APAN5200 - Predictive Analysis Competition Report

Code is embedded into the body of the report for understanding and illustration purposes.

When I started the competition, I immediately was in the mindset to understand the linear relationships with the predictors provided and the predicted ranking. From reviewing the structure of the the songs and scoring datasets, I created a correlation matrix with the usable variables, looking for strong relationships with the predicted variable, rating. Without manipulating the datasets, usable non-character variables were columns 5 through 18.

# Library Loading
library(tidyr); library(dplyr); library(ggplot2); library(lattice); library(caret)
library(broom); library(car); library(leaps); library(glmnet); library("randomForest")
library(mgcv); library(stringr)

#Loading the data
songs <- read.csv('/Users/jacobbrandt/Downloads/University/Columbia/CU Y5S1/APAN5200 - Framework Methods/Predictive Competition/lalasongs22/analysisData.csv', header = TRUE)
str(songs)

# Splitting Data
set.seed(1031)
split = createDataPartition(y=songs$rating,p = 0.7,list = F,groups = 100)
train = songs[split,]
nrow(train)
test = songs[-split,]
nrow(test)

# Correlation Matrix
library(ggcorrplot)
ggcorrplot(cor(train[,c(5:18)]),
           type = 'lower',
           show.diag = F,
           colors = c('red','white','darkgreen'))
corMatrix = as.data.frame(cor(train[,c(5:19)]))
corMatrix$var1 = rownames(corMatrix)
correlation_plot <- corMatrix %>%
  gather(key=var2,value=r,1:15)%>%
  arrange(var1,desc(var2))%>%
  ggplot(aes(x=var1,y=reorder(var2, order(var2,decreasing=F)),fill=r))+
  geom_tile()+
  geom_text(aes(label=round(r,2)),size=3)+
  scale_fill_gradientn(colours = c('#d7191c','#fdae61','#ffffbf','#a6d96a','#1a9641'))+
  theme(axis.text.x=element_text(angle=75,hjust = 1))+xlab('')+ylab('')

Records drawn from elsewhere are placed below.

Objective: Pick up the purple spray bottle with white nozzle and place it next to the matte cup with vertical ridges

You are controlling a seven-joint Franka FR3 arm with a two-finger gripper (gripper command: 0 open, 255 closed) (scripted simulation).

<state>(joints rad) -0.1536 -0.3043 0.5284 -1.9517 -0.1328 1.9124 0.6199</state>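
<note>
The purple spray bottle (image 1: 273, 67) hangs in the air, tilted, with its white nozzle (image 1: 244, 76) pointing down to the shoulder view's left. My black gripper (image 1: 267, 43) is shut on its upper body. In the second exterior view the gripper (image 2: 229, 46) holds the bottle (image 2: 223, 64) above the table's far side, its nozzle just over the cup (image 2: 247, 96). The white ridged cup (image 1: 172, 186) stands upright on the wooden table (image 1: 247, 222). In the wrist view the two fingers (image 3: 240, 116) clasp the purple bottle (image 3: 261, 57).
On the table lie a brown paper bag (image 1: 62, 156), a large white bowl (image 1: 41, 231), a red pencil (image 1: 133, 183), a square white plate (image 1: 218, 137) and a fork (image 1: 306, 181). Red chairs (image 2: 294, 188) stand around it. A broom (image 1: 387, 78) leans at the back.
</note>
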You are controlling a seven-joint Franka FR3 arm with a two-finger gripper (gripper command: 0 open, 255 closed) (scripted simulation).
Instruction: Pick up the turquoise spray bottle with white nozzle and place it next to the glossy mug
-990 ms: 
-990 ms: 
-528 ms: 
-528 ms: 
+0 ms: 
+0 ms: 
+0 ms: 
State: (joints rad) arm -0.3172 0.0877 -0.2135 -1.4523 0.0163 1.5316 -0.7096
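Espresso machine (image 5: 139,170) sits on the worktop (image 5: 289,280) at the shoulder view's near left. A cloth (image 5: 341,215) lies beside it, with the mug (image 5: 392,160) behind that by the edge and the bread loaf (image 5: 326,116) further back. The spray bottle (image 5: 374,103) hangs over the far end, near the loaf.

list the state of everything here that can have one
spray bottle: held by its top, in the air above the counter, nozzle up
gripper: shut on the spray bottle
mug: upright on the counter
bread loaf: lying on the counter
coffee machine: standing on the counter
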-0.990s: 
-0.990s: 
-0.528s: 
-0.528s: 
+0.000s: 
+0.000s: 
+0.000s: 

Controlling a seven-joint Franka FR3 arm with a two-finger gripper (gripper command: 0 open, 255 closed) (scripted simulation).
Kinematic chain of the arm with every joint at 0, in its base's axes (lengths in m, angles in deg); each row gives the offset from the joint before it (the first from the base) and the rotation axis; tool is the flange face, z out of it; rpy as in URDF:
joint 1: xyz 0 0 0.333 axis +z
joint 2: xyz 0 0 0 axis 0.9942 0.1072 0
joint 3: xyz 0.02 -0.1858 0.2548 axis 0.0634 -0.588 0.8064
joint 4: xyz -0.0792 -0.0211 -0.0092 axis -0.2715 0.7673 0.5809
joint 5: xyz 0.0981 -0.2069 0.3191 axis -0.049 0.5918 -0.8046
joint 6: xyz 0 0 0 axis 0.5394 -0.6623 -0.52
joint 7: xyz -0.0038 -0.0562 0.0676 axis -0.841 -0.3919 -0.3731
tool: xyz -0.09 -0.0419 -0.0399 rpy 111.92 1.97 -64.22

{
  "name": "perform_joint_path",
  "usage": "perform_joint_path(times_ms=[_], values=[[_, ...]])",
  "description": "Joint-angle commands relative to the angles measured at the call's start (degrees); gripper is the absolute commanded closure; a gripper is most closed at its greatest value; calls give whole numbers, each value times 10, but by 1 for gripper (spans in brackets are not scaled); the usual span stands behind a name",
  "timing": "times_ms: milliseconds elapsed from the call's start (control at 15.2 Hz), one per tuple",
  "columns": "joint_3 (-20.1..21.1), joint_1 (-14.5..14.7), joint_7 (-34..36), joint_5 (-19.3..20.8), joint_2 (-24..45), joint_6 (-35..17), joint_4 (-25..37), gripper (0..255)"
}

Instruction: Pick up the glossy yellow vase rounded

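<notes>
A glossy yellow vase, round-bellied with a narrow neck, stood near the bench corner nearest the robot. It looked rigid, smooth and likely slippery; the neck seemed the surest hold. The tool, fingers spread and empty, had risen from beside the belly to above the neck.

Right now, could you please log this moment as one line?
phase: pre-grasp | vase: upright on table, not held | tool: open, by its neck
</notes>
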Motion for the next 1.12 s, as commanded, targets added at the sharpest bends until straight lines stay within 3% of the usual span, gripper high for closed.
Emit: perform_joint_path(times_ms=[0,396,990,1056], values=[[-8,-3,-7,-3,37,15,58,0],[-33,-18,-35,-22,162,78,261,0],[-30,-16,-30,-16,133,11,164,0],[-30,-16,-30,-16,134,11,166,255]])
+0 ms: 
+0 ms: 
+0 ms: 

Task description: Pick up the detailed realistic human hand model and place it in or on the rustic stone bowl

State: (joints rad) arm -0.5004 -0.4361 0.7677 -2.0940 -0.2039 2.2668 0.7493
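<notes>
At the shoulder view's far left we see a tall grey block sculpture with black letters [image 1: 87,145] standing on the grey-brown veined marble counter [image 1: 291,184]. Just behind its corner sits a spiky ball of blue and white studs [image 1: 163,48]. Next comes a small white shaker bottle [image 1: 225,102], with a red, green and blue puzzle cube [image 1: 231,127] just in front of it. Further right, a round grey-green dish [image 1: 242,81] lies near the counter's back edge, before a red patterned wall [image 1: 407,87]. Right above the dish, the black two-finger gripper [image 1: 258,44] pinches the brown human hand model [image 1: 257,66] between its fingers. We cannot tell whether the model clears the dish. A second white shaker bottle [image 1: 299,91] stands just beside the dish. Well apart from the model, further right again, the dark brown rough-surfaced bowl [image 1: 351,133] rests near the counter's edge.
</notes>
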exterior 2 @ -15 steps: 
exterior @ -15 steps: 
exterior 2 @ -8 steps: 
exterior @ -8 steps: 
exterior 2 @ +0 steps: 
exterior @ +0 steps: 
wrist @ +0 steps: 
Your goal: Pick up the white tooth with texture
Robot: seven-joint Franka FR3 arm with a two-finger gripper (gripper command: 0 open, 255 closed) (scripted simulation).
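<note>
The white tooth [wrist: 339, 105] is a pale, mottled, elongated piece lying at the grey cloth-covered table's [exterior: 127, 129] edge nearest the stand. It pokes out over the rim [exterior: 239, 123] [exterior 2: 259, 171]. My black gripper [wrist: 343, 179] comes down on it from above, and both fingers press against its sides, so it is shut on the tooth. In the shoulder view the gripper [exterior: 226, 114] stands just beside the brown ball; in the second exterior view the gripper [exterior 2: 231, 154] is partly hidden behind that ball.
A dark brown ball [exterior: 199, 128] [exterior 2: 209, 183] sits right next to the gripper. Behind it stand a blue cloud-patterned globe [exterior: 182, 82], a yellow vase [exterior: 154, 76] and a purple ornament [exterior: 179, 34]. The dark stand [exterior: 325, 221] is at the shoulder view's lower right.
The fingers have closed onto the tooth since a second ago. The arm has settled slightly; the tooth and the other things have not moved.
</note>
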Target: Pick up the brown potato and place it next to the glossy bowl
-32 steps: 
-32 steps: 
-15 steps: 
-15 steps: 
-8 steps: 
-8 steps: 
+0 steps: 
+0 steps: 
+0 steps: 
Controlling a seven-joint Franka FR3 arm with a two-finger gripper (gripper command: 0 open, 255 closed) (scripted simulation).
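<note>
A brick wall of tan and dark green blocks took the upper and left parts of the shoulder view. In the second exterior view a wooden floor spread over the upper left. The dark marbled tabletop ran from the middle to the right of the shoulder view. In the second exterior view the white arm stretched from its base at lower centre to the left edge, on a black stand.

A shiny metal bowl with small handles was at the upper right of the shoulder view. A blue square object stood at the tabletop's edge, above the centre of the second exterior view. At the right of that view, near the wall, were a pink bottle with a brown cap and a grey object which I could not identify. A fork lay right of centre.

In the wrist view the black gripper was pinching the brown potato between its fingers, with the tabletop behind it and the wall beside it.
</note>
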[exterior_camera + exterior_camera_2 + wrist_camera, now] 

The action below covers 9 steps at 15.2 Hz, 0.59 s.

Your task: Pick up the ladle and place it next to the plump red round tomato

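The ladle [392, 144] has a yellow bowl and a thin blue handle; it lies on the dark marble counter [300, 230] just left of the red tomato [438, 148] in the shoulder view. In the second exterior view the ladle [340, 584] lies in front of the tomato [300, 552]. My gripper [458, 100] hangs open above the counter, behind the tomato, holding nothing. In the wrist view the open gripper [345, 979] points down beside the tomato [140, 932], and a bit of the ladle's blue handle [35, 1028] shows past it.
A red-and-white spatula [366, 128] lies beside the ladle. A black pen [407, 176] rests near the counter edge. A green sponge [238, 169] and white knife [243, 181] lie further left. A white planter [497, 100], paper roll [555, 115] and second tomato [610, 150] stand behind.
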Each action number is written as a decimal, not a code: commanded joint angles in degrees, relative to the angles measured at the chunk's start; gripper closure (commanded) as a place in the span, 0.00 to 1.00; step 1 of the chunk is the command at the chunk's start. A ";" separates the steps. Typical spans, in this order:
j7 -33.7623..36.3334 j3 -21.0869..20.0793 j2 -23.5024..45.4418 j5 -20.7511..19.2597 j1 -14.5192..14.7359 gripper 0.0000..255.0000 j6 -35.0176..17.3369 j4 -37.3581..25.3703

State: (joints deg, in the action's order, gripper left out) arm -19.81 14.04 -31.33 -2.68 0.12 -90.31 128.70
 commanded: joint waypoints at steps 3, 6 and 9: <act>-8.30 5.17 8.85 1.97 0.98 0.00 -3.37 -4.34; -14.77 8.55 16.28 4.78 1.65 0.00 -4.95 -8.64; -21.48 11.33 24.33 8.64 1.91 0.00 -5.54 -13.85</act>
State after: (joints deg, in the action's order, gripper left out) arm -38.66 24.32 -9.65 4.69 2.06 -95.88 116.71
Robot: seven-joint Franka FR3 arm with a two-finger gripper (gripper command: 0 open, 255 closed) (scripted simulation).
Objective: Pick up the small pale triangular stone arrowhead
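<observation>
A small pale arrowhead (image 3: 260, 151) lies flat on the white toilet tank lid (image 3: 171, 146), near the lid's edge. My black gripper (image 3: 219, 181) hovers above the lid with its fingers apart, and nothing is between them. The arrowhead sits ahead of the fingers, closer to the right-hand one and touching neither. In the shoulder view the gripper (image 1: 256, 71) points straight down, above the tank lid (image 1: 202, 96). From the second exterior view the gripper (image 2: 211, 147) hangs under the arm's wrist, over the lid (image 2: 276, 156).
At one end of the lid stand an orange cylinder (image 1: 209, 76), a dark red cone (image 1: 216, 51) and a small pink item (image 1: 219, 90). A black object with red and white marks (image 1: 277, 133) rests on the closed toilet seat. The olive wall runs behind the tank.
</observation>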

Although I did not record my first attempt, I recorded each attempt after. In my second attempt, using some of the correlated predictors–like track_explicit, speechiness, track_duration, time_signature, loudness, energy, mode, and tempo–on a basic linear regression model, lm(), I got an RMSE score of 15.77155. After that attempt, I got more strategic in my approach and started testing the recommended predictors identified from running the three Stepwise Regression models we learned in class–Forward, Backward, and Hybrid–as well as subset selection with NVMAX set to 6 and without NVMAX, lasso, principal component analysis, and ridge regressions. Once testing each of these approaches, I started to apply them to the generalized additive model, gam(), with the REML method and once with the GACV.Cp method. Applying a smoothing factor to the highest correlated variables, and including almost every variable from columns 5 through 18, the gam() achieved an RMSE score of 15.40908.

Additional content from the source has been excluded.